Task
Under this line are the records; write out word for word the part that begins at the line containing "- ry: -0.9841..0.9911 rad" and ends at the line containing "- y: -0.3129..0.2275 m", and no more.

(Items from a data source)
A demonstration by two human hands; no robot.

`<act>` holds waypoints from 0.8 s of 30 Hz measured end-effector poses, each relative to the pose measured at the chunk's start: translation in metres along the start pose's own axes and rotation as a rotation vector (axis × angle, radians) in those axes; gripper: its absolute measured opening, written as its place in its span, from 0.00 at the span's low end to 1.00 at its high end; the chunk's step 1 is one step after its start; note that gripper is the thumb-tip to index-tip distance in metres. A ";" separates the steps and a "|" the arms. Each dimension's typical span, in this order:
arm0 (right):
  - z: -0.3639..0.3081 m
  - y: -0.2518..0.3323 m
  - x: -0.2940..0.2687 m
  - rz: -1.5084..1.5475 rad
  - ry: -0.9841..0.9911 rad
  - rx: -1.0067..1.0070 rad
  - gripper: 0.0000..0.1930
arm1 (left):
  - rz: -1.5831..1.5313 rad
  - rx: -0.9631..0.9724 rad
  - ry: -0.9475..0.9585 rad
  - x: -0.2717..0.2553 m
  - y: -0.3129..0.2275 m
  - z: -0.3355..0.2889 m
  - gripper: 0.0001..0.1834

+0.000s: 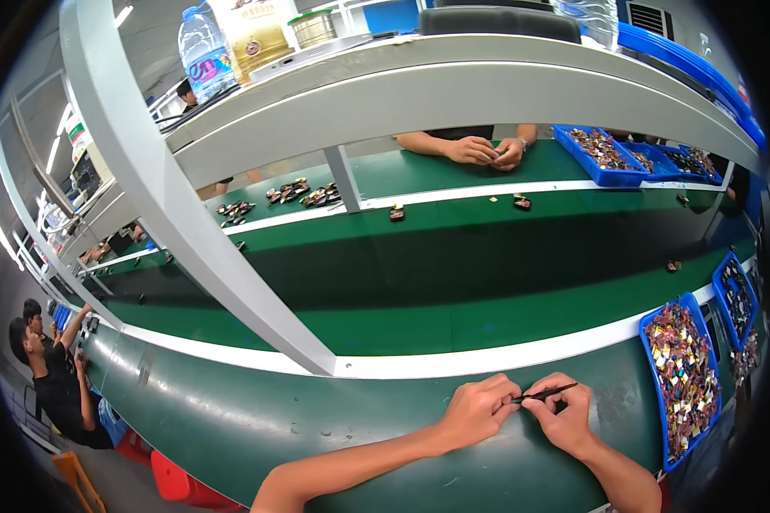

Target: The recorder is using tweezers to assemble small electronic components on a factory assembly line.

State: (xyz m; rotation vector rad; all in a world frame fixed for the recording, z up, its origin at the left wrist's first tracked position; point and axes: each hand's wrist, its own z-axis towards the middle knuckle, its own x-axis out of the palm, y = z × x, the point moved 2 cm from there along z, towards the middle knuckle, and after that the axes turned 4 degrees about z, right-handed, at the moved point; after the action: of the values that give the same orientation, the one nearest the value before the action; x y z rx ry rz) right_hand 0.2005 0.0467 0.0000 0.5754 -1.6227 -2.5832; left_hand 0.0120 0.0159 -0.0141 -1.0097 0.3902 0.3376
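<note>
Over the green worktop [376,419] my two hands meet at the fingertips. My right hand [565,415] is closed round a slim black tool [556,392], like a pair of tweezers or a pen; its exact kind does not show. The tool's tip points left, at the fingers of my left hand [479,410]. Those fingers are pinched together, and whatever sits between them is too small and hidden to name. Right of my hands stands a blue tray [666,419] heaped with small parts [683,376] in red, yellow, white and black.
A green conveyor belt [436,329] runs beyond a white rail [488,355], carrying a few small dark parts [397,214]. A grey post [222,231] rises at left to a shelf. Across the belt are another person's hands [488,152] and blue trays [603,162]. Co-workers [64,376] sit far left.
</note>
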 end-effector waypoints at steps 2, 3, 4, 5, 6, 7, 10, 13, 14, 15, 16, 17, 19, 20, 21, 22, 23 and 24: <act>0.000 0.002 -0.001 -0.022 -0.008 0.011 0.07 | 0.000 -0.001 -0.013 0.001 -0.002 0.002 0.11; 0.002 0.006 0.001 -0.001 -0.030 0.012 0.06 | -0.032 0.013 0.017 0.003 -0.001 0.002 0.11; 0.004 0.005 0.002 -0.027 0.003 0.016 0.10 | 0.018 -0.004 0.000 0.001 0.003 0.000 0.11; 0.004 0.002 0.003 -0.018 -0.003 -0.122 0.17 | 0.057 -0.001 -0.015 -0.004 -0.002 0.001 0.11; 0.005 0.002 0.006 0.008 0.001 -0.145 0.22 | 0.065 -0.012 -0.017 -0.007 -0.003 0.001 0.10; 0.006 0.005 0.007 0.006 0.026 -0.081 0.22 | 0.073 -0.020 -0.021 -0.011 -0.005 0.003 0.09; 0.008 0.011 0.009 0.061 0.027 -0.031 0.06 | 0.091 -0.070 0.018 -0.018 -0.011 0.006 0.09; 0.008 0.016 0.007 0.025 0.027 -0.049 0.06 | 0.077 -0.096 0.033 -0.015 -0.012 0.009 0.09; 0.008 0.015 0.004 0.012 0.002 -0.044 0.06 | 0.082 -0.124 0.026 -0.015 -0.012 0.010 0.09; 0.007 0.015 0.004 0.014 0.018 -0.035 0.06 | 0.073 -0.110 0.041 -0.014 -0.013 0.010 0.09; 0.005 0.014 0.004 0.017 0.036 -0.026 0.06 | 0.081 -0.120 0.036 -0.013 -0.014 0.010 0.09; 0.005 0.011 0.003 0.008 0.018 -0.023 0.06 | 0.090 -0.130 0.029 -0.013 -0.014 0.010 0.08; 0.003 0.009 0.004 0.032 0.040 -0.027 0.06 | 0.081 -0.123 0.043 -0.011 -0.015 0.010 0.08; 0.003 0.009 0.003 0.040 0.042 -0.027 0.06 | 0.084 -0.122 0.030 -0.011 -0.015 0.010 0.08; 0.002 0.009 0.003 0.032 0.024 -0.018 0.06 | 0.086 -0.122 0.020 -0.010 -0.015 0.011 0.09; 0.002 0.008 0.004 0.054 0.024 -0.030 0.06 | 0.083 -0.113 0.023 -0.011 -0.014 0.010 0.08; 0.003 0.007 0.005 0.075 0.024 -0.042 0.05 | 0.070 -0.103 0.042 -0.011 -0.015 0.009 0.08; 0.004 0.011 0.005 0.077 0.025 -0.033 0.05 | 0.084 -0.122 0.025 -0.012 -0.016 0.009 0.08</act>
State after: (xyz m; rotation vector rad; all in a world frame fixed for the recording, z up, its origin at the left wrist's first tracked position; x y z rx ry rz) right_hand 0.1930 0.0445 0.0096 0.5302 -1.5599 -2.5327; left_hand 0.0100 0.0150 0.0081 -1.1193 0.4393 0.4292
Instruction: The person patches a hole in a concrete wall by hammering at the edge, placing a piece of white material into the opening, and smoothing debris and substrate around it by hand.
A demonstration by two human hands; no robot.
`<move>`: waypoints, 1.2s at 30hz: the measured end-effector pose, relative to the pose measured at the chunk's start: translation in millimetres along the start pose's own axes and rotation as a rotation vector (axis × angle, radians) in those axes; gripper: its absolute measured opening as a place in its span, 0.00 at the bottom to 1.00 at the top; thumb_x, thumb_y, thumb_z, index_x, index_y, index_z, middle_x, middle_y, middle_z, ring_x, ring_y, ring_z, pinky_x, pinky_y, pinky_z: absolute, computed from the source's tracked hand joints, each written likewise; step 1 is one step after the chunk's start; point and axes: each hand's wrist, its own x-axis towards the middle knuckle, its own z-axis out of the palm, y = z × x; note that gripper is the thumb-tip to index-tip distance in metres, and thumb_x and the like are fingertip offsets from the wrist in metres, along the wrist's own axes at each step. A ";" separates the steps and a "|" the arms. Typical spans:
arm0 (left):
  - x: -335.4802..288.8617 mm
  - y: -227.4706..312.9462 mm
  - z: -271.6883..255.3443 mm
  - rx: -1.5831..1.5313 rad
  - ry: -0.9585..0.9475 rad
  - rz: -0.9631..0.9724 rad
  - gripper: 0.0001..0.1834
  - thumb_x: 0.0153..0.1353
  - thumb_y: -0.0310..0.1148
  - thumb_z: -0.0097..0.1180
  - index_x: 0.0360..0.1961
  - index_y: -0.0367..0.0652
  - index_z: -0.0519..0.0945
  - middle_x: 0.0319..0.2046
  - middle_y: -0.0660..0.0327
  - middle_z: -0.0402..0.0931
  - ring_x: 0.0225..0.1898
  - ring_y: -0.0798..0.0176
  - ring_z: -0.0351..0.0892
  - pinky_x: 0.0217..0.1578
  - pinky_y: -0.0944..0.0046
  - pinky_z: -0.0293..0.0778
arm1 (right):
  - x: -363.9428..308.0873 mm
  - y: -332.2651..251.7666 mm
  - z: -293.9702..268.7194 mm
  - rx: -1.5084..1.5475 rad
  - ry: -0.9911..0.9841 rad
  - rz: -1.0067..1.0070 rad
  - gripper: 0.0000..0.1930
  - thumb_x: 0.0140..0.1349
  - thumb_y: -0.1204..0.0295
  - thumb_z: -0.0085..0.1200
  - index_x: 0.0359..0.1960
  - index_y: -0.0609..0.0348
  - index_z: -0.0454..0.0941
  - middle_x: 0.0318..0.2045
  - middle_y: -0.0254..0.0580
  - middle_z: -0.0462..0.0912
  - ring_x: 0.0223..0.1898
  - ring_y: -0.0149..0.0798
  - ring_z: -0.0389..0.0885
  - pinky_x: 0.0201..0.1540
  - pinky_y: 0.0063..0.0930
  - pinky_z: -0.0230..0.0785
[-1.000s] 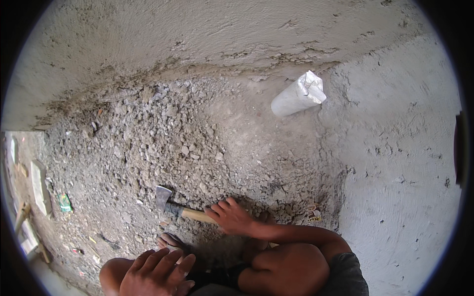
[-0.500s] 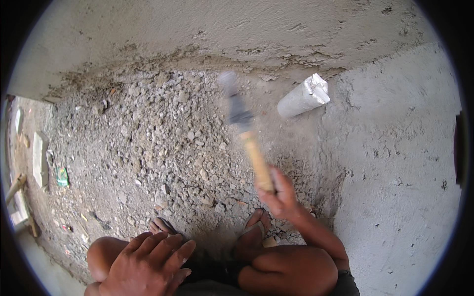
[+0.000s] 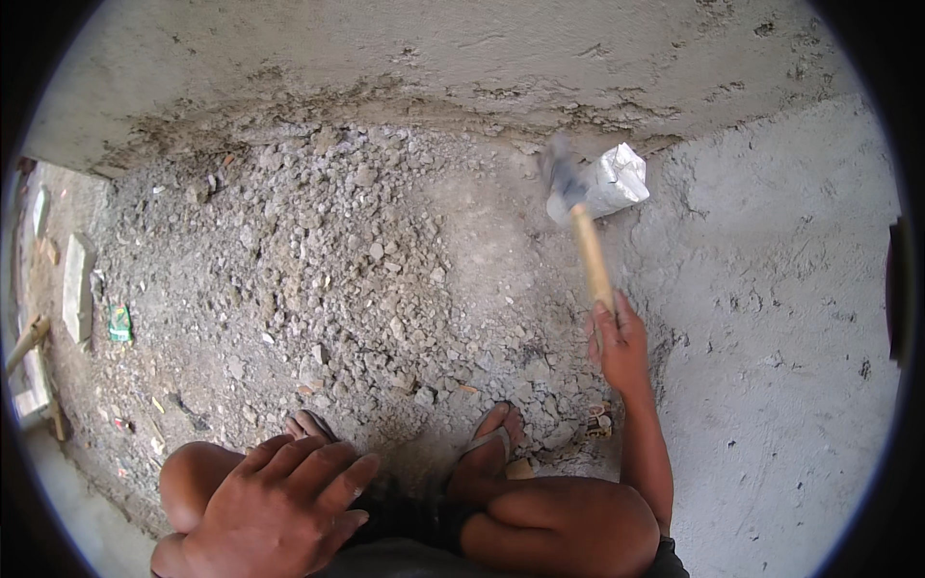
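Observation:
My right hand [image 3: 620, 337] is closed round the lower end of a wooden-handled tool with a dark metal head [image 3: 594, 258], held out forward and to the right. Motion blurs its head, so its exact shape cannot be told. That head overlaps the near left part of a pale grey cylinder [image 3: 620, 183] with a crumpled, silvery-white end; whether they touch is unclear. The cylinder lies where the dirt floor meets the grey surface on the right. My left hand [image 3: 275, 506] rests on my left knee, palm down, fingers loosely spread and holding nothing.
Loose grey rubble [image 3: 347, 260] covers much of the ground before my sandalled feet. A rough plastered wall [image 3: 462, 58] rises beyond it, and a grey cement surface [image 3: 771, 308] borders the right. Far left lie a pale slab [image 3: 77, 289], a green packet [image 3: 119, 324] and some wood [image 3: 29, 342].
My right hand has swung the tool rightward and forward, from above bare dirt to over the cylinder. The left hand has stayed on the knee, and the cylinder remains in about the same place.

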 end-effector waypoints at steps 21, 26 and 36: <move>10.2 3.4 -0.2 0.030 -0.030 -0.045 0.26 0.55 0.38 0.66 0.55 0.44 0.77 0.50 0.56 0.80 0.49 0.49 0.81 0.53 0.51 0.76 | 16.7 18.6 43.6 -0.262 0.257 -0.286 0.18 0.72 0.59 0.50 0.49 0.64 0.73 0.28 0.58 0.84 0.30 0.62 0.84 0.33 0.46 0.73; 9.5 3.6 0.3 0.018 -0.020 -0.020 0.26 0.55 0.38 0.66 0.55 0.44 0.77 0.49 0.55 0.80 0.49 0.49 0.81 0.52 0.51 0.76 | 68.6 80.2 59.7 -0.699 0.086 0.016 0.24 0.71 0.52 0.50 0.50 0.65 0.74 0.28 0.57 0.84 0.33 0.62 0.84 0.35 0.51 0.74; 3.3 2.2 2.6 0.040 0.006 -0.067 0.26 0.54 0.38 0.66 0.54 0.44 0.78 0.47 0.56 0.81 0.48 0.49 0.82 0.51 0.50 0.77 | 46.5 14.5 49.0 -0.325 0.219 -0.223 0.21 0.70 0.53 0.52 0.51 0.58 0.75 0.27 0.61 0.82 0.35 0.64 0.83 0.38 0.54 0.73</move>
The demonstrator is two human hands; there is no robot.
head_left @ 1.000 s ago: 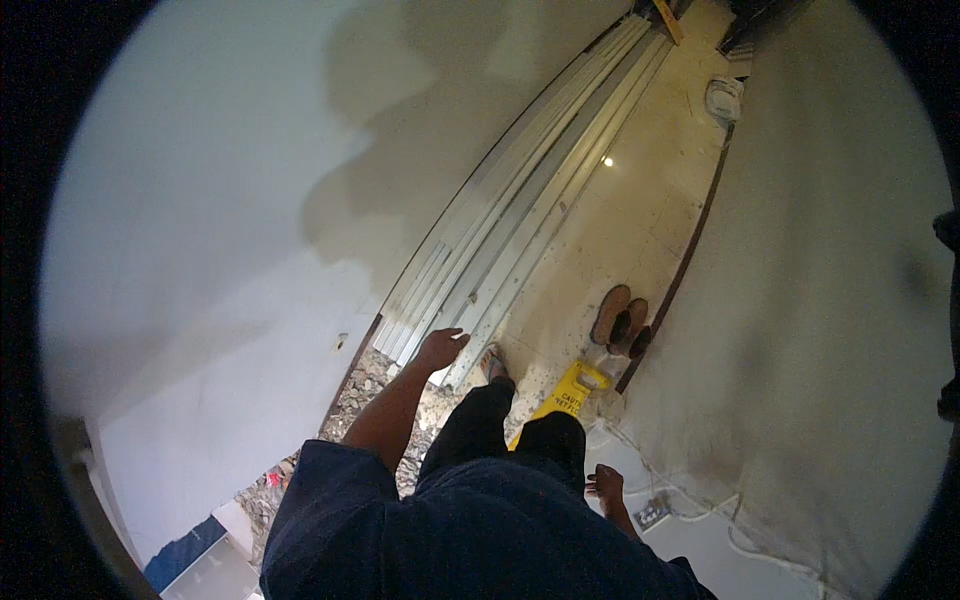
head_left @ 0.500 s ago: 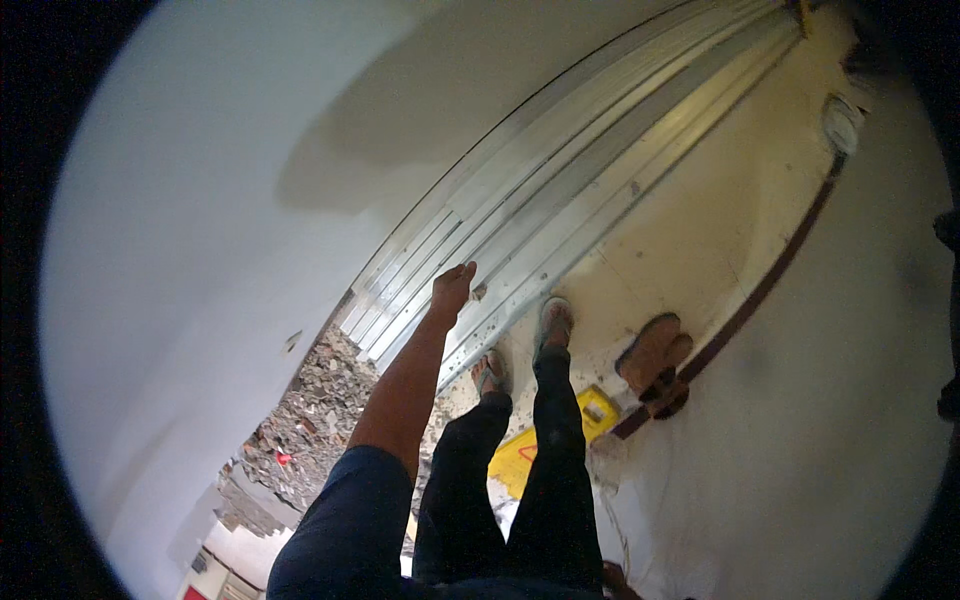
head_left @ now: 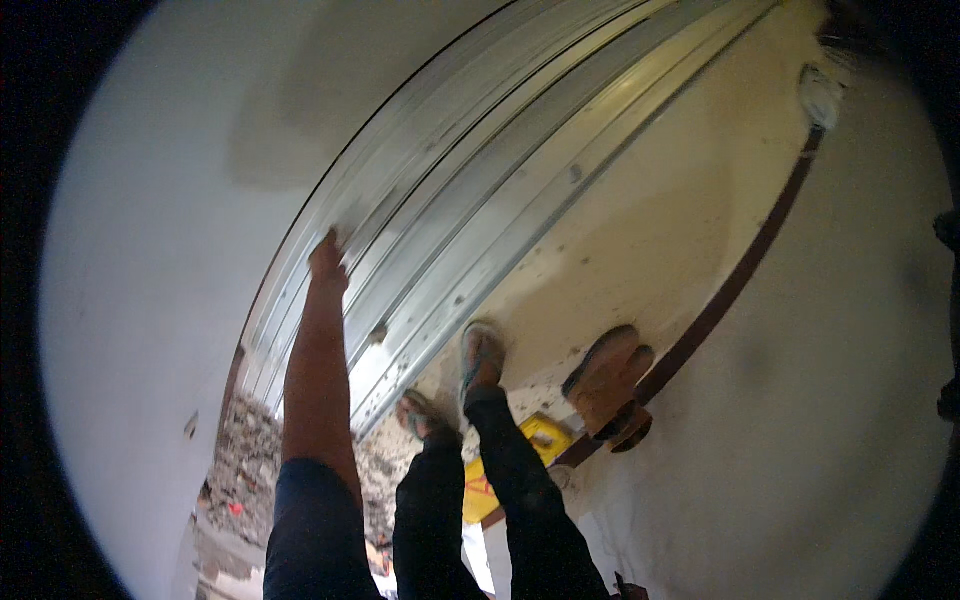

Solution to this problem
  - ry: -0.9841..0.9911 rad
  - rx: -1.0067..1.0070 rad
  - gripper: 0.0000..0.1930
arm1 (left):
  - rz: -1.5831..1.5313 rad
  - rx: -0.9631..0.9724 rad
  - ry: -0.9475..0.9585 rad
  - x: -0.2717..0.2553 m
  - y: -0.3129..0.2275 m

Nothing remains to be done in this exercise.